Após os maus-tratos serem denunciados às autoridades, Vicky foi resgatada e conheceu o amor por meio da relação com a bancária Mariângela Brogni, 42 anos, que a adotou durante a pandemia e a cria com todos os cuidados que uma cadelinha cega de mais de 10 anos de idade precisa.
O caso de Vicky é um entre as diversas denúncias de maus-tratos a animais no Distrito Federal. Esse número cresceu nos últimos anos. Se em 2019 foram registradas 250 ocorrências, no ano passado, o número subiu para 550, um aumento de 120%. Esse tipo de crime abrange desde subnutrição a prática de abuso e mutilação.
O crescimento das denúncias ocorre em meio ao endurecimento da pena previsto na Lei nº 14.064/2020 e à implantação de uma delegacia especializada na capital federal, criada em agosto de 2023.
“A nova lei majorou a pena para o crime de maus-tratos a cães e gatos, com a punição passando para de dois a cinco anos de prisão, e agora não cabe fiança na esfera policial”, afirma o delegado substituto da Delegacia de Repressão aos Crimes contra os Animais (DRCA), Leonardo Alcanfor.
Mudança de cenário
Antes de 2020, esse era um crime de menor potencial ofensivo. “O autor não ficava preso: ia para a delegacia, assinava o termo de compromisso de comparecimento e era liberado. Agora, se ele é pego em flagrante maltratando o animal, é levado para a delegacia e fica preso. Isso é algo que mudou bastante o cenário”, completa o delegado. Além da prisão, a penalidade também traz pagamento de multa e a perda da guarda do animal.

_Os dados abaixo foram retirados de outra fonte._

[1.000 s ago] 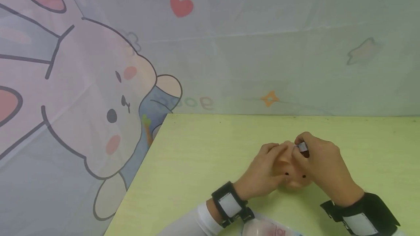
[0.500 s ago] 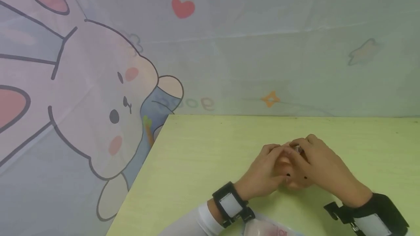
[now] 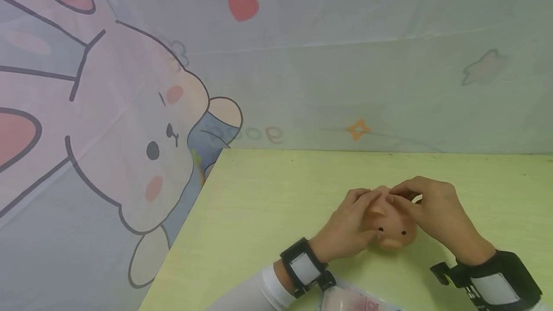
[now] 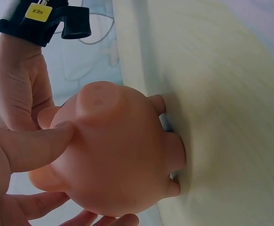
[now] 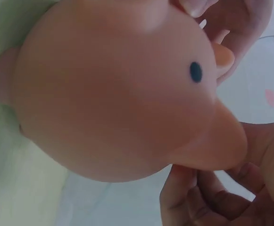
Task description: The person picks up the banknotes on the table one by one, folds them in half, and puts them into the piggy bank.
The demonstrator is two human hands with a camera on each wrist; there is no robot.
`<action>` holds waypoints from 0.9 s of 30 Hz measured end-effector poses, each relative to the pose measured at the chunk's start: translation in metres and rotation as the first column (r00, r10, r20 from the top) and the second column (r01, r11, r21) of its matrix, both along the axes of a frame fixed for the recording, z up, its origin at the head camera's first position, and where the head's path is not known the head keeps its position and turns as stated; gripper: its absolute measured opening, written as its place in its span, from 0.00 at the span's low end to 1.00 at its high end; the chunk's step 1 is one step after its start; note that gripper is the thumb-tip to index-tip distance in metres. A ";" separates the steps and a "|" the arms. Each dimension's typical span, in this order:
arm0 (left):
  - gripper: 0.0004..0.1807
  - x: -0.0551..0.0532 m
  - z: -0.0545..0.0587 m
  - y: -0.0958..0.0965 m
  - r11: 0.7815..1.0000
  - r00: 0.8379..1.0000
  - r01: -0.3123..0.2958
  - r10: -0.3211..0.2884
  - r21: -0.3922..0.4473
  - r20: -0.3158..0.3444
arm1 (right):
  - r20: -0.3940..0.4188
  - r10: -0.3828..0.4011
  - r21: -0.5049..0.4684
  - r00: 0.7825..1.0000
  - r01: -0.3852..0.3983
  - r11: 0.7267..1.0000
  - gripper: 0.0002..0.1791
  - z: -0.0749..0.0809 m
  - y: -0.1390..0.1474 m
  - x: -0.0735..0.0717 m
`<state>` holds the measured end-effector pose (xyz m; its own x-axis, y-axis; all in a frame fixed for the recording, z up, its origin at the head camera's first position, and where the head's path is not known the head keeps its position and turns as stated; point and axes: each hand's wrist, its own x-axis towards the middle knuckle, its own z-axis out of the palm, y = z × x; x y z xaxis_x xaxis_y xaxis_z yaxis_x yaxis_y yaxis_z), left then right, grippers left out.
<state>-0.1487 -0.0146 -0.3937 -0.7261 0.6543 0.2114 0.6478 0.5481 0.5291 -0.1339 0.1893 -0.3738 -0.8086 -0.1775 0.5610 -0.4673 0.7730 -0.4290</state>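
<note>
A peach-pink piggy bank [image 3: 394, 234] stands on its short legs on the table, snout toward me, with black dot eyes. My left hand [image 3: 345, 227] grips its left side; the thumb presses beside the snout in the left wrist view, and the fingers reach behind the body. At the top of its back, the thumb and forefinger of my right hand [image 3: 436, 215] are drawn close together, touching the pig behind an ear. In the right wrist view, the right hand [image 5: 269, 169] has bent fingers behind that ear. I cannot tell whether anything small is between its fingertips.
A clear plastic pack [image 3: 345, 299] with pinkish contents and printing lies at the near edge, beside the left wrist strap. The pale yellow-green table [image 3: 259, 215] ends at the left by a cloth backdrop [image 3: 324, 71] printed with a rabbit.
A small silver and dark object in my right fingers, seen earlier, no longer shows. The right hand has shifted slightly right, uncovering more of the pig's head. My left hand keeps its hold.
</note>
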 end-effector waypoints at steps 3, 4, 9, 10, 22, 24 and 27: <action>0.42 0.000 0.001 -0.001 1.000 1.000 -0.006 0.006 -0.004 -0.005 | -0.049 0.039 0.062 0.998 -0.036 0.997 0.08 -0.001 0.002 -0.002; 0.42 0.000 0.001 -0.001 1.000 1.000 -0.009 0.009 -0.004 -0.006 | -0.063 0.058 0.092 0.996 -0.052 0.994 0.09 0.000 0.002 -0.002; 0.41 0.000 0.001 -0.001 0.999 0.999 -0.032 0.032 -0.015 -0.012 | -0.058 0.165 0.247 0.985 -0.146 0.958 0.11 0.006 0.005 0.005; 0.40 0.000 0.001 -0.001 0.999 0.999 -0.037 0.036 -0.017 -0.011 | -0.037 0.172 0.268 0.984 -0.156 0.951 0.11 0.008 0.006 0.007; 0.45 0.014 0.034 -0.020 0.997 0.996 -0.060 0.056 -0.054 -0.069 | -0.096 0.065 0.224 0.993 -0.042 0.974 0.12 0.038 -0.015 0.048; 0.42 0.023 0.042 -0.029 0.994 0.991 -0.092 0.085 -0.058 -0.107 | -0.165 0.126 0.212 0.978 -0.089 0.973 0.18 0.040 -0.022 0.057; 0.38 0.038 0.045 -0.043 0.990 0.984 -0.086 0.066 -0.116 -0.163 | -0.233 0.218 0.229 0.948 -0.165 0.959 0.29 0.033 -0.033 0.069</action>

Para Alcanfor, a mudança na legislação deixou a população mais confiante em registrar os casos para que pudessem ser investigados e penalizados. “O que acontece é que as pessoas vão percebendo que vale a pena denunciar, porque tem resultado. Nós apuramos 100% das denúncias, e, com certeza, o aumento das ocorrências levou à criação dessa delegacia”, acrescenta.
Foi o caso de Vicky. A autora da agressão foi sentenciada e perdeu a guarda do animal. Quem participou diretamente do resgate foi a advogada Ana Paula Vasconcelos, da Comissão de Proteção aos Animais da Ordem dos Advogados do Brasil (OAB). Ela lembra que é sempre importante que as pessoas procurem as autoridades nesses casos, e nunca tentem fazer justiça com as próprias mãos.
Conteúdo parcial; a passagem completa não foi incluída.